* **Task description**
Provide an exact reproduction of every entry.

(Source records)
»»

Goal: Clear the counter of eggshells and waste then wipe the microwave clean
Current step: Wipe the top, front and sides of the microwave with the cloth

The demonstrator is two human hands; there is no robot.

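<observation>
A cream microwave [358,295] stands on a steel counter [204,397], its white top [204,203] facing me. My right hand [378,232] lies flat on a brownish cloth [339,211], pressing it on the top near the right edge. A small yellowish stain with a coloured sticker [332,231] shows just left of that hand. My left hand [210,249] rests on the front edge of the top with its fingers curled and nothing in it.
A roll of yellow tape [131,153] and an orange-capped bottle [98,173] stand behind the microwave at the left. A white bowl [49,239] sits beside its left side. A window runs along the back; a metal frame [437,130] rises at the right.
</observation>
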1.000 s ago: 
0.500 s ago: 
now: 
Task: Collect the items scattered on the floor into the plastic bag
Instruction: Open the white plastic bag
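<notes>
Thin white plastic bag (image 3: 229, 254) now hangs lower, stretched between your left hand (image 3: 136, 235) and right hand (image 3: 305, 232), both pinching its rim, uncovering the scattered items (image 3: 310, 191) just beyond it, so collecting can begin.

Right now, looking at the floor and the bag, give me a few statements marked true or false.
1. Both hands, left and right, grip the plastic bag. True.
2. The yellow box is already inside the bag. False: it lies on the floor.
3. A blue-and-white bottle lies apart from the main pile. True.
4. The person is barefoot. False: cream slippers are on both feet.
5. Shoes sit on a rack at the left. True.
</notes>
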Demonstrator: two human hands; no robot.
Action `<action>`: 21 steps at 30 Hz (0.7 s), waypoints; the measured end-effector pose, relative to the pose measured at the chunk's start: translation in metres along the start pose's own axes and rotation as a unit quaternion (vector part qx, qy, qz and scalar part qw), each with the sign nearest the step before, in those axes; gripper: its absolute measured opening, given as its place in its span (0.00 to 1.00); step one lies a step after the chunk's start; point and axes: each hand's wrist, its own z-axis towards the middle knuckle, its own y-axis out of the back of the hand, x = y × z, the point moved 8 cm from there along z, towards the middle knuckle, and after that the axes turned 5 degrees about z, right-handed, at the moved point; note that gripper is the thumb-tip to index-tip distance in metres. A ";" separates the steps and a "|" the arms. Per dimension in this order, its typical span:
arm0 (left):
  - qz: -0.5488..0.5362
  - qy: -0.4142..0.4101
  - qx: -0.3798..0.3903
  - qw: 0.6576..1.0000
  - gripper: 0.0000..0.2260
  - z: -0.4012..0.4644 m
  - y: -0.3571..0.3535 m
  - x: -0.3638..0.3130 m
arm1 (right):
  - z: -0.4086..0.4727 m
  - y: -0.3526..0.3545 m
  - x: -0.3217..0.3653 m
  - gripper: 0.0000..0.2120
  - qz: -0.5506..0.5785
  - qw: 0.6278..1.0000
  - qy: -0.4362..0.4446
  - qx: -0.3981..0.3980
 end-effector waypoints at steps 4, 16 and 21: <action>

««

* **Solution to the problem**
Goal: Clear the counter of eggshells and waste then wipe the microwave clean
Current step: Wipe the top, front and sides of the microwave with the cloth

The demonstrator is two human hands; there is no robot.

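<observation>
A cream microwave [358,295] stands on a steel counter [204,397], its white top [204,203] facing me. My right hand [378,232] lies flat on a brownish cloth [339,211], pressing it on the top near the right edge. A small yellowish stain with a coloured sticker [332,231] shows just left of that hand. My left hand [210,249] rests on the front edge of the top with its fingers curled and nothing in it.
A roll of yellow tape [131,153] and an orange-capped bottle [98,173] stand behind the microwave at the left. A white bowl [49,239] sits beside its left side. A window runs along the back; a metal frame [437,130] rises at the right.
</observation>
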1.000 s ago: 
0.500 s ago: 
now: 
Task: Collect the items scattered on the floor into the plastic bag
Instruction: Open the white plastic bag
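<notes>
Thin white plastic bag (image 3: 229, 254) now hangs lower, stretched between your left hand (image 3: 136, 235) and right hand (image 3: 305, 232), both pinching its rim, uncovering the scattered items (image 3: 310, 191) just beyond it, so collecting can begin.

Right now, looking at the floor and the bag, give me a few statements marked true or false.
1. Both hands, left and right, grip the plastic bag. True.
2. The yellow box is already inside the bag. False: it lies on the floor.
3. A blue-and-white bottle lies apart from the main pile. True.
4. The person is barefoot. False: cream slippers are on both feet.
5. Shoes sit on a rack at the left. True.
</notes>
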Demonstrator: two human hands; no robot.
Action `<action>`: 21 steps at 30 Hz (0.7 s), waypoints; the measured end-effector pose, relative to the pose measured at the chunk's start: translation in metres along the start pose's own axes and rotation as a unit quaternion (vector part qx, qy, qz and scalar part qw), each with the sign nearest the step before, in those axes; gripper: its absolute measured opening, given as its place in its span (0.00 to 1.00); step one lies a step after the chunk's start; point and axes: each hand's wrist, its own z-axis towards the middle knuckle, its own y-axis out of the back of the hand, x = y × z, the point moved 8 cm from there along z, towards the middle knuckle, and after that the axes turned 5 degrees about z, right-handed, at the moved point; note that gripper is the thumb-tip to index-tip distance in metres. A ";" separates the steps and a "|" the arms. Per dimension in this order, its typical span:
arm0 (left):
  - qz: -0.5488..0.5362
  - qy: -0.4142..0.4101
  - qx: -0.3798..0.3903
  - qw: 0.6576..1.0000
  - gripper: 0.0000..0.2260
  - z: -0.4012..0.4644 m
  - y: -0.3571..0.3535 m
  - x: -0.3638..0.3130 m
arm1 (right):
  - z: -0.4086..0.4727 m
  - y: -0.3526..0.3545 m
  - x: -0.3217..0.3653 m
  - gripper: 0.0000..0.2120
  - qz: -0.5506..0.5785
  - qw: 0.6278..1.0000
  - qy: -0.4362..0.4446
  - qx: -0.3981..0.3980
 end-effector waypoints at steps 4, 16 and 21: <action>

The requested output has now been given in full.